__SOURCE DATA__

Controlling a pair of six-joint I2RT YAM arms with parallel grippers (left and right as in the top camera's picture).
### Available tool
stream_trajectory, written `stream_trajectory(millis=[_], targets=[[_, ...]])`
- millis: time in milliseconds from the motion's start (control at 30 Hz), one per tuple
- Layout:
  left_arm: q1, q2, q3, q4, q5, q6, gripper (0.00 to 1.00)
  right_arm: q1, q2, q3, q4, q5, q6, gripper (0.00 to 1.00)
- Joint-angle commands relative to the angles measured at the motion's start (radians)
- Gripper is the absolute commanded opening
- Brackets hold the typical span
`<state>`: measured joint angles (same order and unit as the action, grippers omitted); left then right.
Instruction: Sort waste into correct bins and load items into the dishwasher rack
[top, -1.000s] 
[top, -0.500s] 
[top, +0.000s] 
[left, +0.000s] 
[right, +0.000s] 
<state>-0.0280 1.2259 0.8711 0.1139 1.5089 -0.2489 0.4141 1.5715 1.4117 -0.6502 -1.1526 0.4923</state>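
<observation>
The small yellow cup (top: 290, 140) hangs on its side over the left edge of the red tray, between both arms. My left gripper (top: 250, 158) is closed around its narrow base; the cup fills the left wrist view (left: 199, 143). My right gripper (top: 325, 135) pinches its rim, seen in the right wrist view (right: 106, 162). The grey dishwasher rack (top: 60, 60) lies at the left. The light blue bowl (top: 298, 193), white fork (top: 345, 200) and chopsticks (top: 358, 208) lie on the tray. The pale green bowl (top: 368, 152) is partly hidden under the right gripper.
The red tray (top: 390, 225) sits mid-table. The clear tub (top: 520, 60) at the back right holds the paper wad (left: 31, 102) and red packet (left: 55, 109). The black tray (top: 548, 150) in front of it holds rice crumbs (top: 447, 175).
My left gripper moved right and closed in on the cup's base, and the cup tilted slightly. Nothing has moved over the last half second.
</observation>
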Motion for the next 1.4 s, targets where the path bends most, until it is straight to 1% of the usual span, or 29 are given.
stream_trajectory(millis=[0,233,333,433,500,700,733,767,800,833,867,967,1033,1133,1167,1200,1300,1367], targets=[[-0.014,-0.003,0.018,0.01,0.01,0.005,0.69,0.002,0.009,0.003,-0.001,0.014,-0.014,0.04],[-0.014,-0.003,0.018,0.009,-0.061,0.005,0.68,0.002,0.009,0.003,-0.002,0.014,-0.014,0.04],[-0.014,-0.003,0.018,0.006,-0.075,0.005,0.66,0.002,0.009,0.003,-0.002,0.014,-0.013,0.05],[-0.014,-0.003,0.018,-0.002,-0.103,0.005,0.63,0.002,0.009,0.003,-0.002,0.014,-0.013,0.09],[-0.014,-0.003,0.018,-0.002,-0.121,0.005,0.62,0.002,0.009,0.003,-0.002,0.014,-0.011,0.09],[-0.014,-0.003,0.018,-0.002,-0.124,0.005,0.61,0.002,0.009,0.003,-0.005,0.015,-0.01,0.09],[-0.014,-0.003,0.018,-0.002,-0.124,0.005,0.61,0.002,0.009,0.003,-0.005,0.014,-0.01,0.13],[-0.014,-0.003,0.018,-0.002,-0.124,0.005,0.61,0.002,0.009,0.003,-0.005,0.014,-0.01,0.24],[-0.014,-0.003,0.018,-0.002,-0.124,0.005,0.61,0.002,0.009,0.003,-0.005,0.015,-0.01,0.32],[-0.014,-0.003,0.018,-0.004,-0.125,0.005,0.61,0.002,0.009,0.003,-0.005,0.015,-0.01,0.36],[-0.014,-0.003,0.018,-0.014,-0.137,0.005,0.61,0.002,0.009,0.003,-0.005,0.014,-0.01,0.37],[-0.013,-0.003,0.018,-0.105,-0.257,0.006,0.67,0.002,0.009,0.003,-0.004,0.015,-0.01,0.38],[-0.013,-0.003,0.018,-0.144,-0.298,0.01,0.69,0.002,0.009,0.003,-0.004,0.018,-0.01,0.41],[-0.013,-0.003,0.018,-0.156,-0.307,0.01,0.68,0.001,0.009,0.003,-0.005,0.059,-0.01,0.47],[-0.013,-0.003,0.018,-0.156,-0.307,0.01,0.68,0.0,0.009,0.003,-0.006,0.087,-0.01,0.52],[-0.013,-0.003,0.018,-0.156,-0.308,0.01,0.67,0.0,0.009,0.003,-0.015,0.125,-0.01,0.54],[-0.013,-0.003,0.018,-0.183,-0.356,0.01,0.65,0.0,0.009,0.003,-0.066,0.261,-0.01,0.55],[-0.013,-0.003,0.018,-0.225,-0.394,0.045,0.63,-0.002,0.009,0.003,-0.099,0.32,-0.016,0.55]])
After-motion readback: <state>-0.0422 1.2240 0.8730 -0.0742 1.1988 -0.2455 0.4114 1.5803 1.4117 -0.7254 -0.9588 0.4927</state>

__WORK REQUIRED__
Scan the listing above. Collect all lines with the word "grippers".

__OUTPUT FOR THIS EXERCISE__
Controlling a pair of six-joint I2RT YAM arms with parallel grippers (left and right as in the top camera's picture).
`<state>`: measured joint angles (same order and unit as the action, grippers omitted); left then right.

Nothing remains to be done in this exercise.